## Work request
When the line containing "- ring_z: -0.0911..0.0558" appears in the entries below, begin printing there and stop after the line containing "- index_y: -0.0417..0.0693"; print each of those lines exactly and no other line.

====================

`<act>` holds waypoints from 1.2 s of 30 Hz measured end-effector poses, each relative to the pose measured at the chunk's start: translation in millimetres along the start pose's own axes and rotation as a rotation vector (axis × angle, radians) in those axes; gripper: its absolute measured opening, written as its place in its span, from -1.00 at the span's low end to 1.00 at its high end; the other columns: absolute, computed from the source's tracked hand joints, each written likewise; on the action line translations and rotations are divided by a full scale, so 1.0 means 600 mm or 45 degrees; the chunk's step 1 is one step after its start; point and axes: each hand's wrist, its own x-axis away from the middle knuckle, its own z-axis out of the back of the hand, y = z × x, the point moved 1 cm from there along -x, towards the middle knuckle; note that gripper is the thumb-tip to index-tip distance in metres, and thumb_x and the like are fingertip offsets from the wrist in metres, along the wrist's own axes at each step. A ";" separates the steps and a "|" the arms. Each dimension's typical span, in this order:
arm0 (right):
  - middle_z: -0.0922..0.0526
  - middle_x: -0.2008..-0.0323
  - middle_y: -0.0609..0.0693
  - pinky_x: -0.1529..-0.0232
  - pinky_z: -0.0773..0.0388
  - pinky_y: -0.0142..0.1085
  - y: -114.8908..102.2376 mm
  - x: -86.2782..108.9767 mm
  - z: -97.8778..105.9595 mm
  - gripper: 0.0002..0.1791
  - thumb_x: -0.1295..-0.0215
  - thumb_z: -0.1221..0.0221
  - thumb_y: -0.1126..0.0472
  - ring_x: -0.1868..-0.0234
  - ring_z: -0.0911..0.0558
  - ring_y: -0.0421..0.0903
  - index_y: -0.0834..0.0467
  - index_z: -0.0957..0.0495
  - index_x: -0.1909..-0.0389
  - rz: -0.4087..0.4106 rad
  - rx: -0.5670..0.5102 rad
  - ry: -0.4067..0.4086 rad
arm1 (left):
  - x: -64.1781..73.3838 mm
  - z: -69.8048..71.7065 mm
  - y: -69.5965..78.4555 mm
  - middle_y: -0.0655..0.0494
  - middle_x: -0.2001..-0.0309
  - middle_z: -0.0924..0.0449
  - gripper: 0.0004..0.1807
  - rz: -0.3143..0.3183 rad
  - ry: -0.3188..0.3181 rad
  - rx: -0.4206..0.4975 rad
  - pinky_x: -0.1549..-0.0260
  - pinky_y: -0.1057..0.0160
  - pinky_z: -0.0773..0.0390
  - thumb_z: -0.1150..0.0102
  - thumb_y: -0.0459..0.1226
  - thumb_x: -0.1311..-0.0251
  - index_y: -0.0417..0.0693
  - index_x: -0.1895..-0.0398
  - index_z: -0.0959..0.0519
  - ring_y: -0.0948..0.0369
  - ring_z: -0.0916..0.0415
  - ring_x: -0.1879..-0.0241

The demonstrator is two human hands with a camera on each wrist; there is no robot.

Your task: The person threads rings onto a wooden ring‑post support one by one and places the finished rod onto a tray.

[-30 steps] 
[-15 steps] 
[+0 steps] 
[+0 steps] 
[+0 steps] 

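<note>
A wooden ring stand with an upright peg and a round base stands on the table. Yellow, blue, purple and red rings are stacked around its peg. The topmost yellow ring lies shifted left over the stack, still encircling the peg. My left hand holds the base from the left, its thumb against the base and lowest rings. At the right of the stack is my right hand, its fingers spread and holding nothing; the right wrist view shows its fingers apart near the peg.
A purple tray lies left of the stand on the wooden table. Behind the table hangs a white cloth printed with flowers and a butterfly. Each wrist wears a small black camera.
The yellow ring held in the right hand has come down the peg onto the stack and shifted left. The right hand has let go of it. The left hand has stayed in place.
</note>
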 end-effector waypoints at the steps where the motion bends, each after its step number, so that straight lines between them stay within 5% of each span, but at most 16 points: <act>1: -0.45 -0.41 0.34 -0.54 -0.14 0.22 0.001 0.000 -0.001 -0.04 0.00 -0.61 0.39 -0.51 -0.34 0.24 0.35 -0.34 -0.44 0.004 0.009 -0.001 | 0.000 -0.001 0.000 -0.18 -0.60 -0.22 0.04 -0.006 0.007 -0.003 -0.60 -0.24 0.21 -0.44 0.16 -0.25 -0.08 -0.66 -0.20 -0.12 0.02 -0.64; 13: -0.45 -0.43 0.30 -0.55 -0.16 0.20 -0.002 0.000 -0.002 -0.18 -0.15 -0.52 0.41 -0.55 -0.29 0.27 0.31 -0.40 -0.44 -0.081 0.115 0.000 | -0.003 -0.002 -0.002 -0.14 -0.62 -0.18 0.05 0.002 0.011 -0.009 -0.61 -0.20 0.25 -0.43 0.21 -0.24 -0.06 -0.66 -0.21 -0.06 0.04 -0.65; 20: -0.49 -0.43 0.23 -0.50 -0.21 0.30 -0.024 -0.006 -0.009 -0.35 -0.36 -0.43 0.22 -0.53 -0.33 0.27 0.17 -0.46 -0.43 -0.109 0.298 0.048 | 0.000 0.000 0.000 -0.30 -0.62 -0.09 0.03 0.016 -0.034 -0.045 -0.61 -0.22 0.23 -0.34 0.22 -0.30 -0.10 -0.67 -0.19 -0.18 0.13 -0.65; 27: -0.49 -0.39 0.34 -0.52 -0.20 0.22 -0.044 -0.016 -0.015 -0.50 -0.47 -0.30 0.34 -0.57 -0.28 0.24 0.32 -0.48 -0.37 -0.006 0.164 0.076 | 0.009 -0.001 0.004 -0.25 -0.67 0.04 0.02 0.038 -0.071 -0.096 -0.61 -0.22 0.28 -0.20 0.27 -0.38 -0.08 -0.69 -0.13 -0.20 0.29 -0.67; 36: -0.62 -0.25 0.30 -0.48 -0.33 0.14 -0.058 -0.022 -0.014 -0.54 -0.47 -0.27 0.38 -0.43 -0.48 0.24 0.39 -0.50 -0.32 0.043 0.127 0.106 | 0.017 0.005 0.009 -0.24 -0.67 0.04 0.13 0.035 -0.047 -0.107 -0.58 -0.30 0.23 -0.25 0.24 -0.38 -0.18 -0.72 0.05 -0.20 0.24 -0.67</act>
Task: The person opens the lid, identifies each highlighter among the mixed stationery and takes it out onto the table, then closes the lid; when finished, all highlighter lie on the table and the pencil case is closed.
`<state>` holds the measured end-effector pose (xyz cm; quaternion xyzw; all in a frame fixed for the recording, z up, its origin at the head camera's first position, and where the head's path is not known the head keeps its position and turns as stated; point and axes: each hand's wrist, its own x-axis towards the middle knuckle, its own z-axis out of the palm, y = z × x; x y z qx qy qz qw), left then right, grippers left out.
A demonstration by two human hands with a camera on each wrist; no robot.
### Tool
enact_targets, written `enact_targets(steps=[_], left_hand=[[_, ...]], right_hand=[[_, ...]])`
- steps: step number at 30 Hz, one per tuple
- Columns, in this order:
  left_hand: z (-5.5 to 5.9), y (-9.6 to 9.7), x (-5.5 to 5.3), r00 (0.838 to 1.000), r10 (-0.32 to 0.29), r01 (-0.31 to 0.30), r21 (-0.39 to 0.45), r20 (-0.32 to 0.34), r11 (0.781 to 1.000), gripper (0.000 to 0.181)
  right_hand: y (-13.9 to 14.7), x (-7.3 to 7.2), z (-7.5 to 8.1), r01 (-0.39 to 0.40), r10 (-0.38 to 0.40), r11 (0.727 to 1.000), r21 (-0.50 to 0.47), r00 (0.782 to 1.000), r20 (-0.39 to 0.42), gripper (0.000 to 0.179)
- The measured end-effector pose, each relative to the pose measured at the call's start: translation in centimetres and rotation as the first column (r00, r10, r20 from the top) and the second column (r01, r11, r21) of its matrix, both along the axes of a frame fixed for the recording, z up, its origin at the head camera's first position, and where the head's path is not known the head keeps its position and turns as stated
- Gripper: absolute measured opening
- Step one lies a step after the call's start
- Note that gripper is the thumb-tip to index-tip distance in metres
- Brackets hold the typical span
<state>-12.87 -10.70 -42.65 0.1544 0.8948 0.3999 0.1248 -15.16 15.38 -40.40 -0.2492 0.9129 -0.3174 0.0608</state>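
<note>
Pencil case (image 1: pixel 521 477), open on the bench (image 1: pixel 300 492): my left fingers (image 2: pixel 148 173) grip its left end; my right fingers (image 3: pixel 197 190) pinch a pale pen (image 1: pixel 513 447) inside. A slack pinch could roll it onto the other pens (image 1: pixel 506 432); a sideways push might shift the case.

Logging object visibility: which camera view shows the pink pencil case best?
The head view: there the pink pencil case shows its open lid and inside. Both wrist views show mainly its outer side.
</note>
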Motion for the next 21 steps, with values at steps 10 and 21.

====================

## Exercise solution
  - ring_z: -0.0911..0.0558
  - ring_y: -0.0421..0.0903
  - index_y: -0.0834..0.0467
  - index_z: -0.0957..0.0495
  - index_x: -0.1909..-0.0389
  - rz: -0.4087..0.4106 rad
  - rx: -0.5670..0.5102 rad
  - ry: -0.4067..0.4086 rad
arm1 (left):
  - x: -64.1781..73.3838 mm
  - z: -69.8048..71.7065 mm
  - y: -69.5965..78.4555 mm
  - middle_y: -0.0655..0.0494
  - middle_x: -0.2001..-0.0309
  - middle_z: -0.0924..0.0449
  - gripper: 0.0004..0.1807
  - rz: -0.3143..0.3183 rad
  - ry: -0.3188..0.3181 rad
  - rx: -0.4206..0.4975 rad
  - pinky_x: -0.1549..-0.0260
  - pinky_y: -0.1057..0.0160
  - pinky_z: -0.0773..0.0390
  - thumb_z: -0.1150..0.0102
  - thumb_y: -0.0459..0.1226
  - thumb_x: -0.1311..-0.0251
  - index_y: -0.0417..0.0693

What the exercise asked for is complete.